The general safety of the COVID-19 vaccines is well established. In addition to the clinical trials, numerous studies and surveillance data from around the world show that the vaccines only rarely cause serious side effects.
HHS did not respond when asked which CDC study Kennedy was referencing when mentioning VAERS. But he has previously cited a 2010 report submitted to HHS to make the same misleading claim about underreporting to the system.
The report was written by researchers with the nonprofit health insurance company Harvard Pilgrim Health Care for a project funded by the Agency for Healthcare Research and Quality, an HHS agency that Kennedy now oversees. It states that “fewer than 1% of vaccine adverse events are reported.” (The researchers consulted with some CDC staff for the project, but the report was not authored by people at the CDC, nor was it published in a peer-reviewed journal, as Kennedy’s description might imply.)

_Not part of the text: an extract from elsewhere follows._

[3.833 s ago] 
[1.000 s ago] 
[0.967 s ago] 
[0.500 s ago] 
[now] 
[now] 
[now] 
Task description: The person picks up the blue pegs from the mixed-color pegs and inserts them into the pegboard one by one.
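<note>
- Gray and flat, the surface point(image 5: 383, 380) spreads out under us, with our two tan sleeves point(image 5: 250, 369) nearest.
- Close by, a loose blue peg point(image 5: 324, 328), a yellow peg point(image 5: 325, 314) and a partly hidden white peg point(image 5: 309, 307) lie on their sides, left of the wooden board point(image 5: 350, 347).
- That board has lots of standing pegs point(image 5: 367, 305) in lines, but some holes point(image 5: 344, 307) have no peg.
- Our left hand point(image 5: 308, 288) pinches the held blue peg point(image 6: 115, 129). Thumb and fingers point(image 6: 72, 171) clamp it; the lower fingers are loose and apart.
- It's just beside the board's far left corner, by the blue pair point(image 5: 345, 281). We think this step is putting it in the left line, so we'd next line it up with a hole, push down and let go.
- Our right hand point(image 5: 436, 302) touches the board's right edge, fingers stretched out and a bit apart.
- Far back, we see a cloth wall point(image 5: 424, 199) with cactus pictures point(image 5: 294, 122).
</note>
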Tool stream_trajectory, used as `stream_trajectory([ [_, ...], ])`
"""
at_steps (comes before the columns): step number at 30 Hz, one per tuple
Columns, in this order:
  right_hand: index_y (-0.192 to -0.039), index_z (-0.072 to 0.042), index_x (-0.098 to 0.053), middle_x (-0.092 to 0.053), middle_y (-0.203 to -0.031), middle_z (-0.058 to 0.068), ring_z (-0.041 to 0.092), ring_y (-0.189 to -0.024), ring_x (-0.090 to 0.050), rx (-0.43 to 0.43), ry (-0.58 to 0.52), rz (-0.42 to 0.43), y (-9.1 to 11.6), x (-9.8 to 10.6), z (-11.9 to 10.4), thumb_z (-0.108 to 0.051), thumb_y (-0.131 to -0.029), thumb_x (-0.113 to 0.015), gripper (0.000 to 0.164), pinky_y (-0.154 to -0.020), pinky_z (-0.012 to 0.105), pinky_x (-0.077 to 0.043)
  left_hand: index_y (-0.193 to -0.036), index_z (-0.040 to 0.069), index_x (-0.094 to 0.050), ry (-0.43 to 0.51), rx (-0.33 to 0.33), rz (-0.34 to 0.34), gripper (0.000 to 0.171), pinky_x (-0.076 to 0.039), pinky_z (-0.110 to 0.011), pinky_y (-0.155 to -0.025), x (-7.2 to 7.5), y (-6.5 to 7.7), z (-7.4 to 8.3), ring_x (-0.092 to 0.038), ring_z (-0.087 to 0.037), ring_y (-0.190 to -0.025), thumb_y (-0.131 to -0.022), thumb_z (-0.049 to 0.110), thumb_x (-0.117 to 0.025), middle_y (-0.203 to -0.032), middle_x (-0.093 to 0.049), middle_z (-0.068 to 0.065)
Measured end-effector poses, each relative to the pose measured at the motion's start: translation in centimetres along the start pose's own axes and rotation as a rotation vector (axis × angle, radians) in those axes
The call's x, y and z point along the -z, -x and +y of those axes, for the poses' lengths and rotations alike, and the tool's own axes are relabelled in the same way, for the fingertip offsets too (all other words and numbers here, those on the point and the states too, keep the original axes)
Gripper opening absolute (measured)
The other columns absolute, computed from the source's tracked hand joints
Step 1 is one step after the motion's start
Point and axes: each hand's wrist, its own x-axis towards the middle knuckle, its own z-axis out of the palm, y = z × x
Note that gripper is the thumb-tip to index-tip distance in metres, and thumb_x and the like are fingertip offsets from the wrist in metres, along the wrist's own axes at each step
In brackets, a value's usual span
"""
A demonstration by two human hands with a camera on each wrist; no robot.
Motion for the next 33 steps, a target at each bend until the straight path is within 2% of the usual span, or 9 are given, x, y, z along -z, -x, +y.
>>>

This is not nearly as alarming as it might sound. Dr. Michael Klompas, a public health surveillance researcher at Harvard Medical School and one of the authors of the report, previously told us that the figure “takes into account that many adverse effects of vaccines are mild and expected so not worth reporting (sore arm, fatigue, local redness, etc.).” Studies have shown that VAERS more completely captures more serious adverse events compared with mild ones.
VAERS relies on voluntary reporting of health issues that occur following vaccination to quickly identify possible problems. By design, it doesn’t capture all true side effects of a shot, but it also includes many events that are entirely coincidental. The reports are not vetted and do not necessarily mean that a vaccine caused a problem. Precisely because the system is passive, the government uses other active monitoring systems in conjunction with VAERS to ensure vaccine safety.